IBJ: Dr. Park, you made the comment that bending the cost curve is really not good enough, that the curve needs to be broken. With that in mind, aren’t all of these things, like better use of IT and on-site clinics, just pecking around the edges, don’t we need a more sweeping approach? You can answer that or anyone else can.
PARK: I think we do and I think where accountable care is heading is it’s essentially giving people a fixed amount of dollars and saying manage the costs within that and that causes you to be very innovative about your approaches, you develop disease registries for taking care of folks, you have nurse call centers that get them in to see when they need to be seen, you start looking at people who have pre-diabetes and you work with behavior modification programs to keep them from becoming diabetic, so it has to be a very broadbased engagement of the patient and the employer on the benefit design side as well.

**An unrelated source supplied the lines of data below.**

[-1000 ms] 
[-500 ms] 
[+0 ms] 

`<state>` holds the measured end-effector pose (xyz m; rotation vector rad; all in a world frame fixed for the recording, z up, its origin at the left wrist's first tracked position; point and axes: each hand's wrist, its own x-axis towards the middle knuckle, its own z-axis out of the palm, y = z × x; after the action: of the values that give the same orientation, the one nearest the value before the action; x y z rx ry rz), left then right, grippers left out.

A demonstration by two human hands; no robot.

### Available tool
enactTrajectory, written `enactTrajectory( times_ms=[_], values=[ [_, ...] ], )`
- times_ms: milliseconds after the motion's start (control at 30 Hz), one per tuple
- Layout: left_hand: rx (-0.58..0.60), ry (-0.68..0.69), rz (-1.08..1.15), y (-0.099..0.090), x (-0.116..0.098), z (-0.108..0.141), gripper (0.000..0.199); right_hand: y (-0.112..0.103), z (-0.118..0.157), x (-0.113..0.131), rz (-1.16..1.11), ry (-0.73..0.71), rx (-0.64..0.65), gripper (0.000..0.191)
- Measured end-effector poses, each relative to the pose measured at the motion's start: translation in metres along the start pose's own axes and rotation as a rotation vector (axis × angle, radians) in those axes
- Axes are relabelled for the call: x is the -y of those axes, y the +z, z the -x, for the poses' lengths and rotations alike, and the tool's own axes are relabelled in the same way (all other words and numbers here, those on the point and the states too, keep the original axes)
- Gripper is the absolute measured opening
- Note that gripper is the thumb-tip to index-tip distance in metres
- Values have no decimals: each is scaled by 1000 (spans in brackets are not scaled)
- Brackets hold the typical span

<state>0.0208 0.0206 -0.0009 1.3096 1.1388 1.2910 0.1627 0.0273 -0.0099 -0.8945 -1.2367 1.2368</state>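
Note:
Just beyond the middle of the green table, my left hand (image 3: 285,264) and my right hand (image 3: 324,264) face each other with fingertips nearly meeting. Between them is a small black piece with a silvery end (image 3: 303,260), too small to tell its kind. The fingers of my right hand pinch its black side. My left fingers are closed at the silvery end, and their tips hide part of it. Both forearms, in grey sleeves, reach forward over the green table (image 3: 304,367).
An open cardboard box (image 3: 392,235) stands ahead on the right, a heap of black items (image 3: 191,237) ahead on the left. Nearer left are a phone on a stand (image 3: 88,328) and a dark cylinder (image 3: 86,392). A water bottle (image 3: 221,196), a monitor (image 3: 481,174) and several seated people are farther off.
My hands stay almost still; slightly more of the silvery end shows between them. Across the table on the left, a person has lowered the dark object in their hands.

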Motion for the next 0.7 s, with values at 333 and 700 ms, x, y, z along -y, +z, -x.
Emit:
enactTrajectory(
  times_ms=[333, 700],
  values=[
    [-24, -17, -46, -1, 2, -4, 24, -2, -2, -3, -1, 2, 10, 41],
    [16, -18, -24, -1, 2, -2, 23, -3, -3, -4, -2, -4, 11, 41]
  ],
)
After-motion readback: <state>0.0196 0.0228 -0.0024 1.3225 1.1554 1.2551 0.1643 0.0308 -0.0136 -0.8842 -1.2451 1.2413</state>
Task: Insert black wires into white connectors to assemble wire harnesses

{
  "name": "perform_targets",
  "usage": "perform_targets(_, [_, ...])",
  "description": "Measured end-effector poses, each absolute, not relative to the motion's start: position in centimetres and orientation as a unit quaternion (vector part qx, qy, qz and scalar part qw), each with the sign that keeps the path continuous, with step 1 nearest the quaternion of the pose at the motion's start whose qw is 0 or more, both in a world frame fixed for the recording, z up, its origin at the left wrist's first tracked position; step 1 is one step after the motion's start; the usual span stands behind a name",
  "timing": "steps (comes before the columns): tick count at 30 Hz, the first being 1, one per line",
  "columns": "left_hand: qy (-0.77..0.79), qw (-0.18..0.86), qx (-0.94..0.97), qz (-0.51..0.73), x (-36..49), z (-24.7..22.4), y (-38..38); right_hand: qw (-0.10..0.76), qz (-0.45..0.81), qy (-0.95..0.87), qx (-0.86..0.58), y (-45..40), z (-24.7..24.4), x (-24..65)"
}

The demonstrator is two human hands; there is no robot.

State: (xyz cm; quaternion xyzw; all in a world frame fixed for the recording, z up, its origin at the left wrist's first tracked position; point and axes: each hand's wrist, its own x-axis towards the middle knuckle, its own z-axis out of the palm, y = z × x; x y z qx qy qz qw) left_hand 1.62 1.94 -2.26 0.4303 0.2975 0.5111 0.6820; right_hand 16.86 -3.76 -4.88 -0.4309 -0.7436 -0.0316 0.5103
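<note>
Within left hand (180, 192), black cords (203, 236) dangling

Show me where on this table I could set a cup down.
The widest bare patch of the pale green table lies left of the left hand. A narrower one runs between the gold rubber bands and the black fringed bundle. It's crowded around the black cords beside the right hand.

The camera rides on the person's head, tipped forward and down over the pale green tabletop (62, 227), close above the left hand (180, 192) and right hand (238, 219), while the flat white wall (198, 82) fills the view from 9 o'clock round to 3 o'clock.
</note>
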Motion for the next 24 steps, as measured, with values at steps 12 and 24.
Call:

SLABOSKY: Well, for accountable care to work, again conceptually to work, it’s not going to be successful if you only have a few scattered accountable care projects because you cannot ask physicians and hospitals to change their behavior if they don’t have the vast majority of their patients under a budgetary system. If they only have 10 percent of their people under a fixed budget and everybody else still under a fee-for-service system, you’re not going to be able to change behavior, so we’ve got to see this accountable care at least tested on a large number of people, and I think Medicare was successful when they instituted DRGs a number of years ago, you saw a rapid consistent change across the country in hospital stays, and if Medicare can roll out accountable care successfully for the entire Medicare population, you’re going to see the commercial carriers pick up the concept and you’re going to see a big movement to budgetary health care.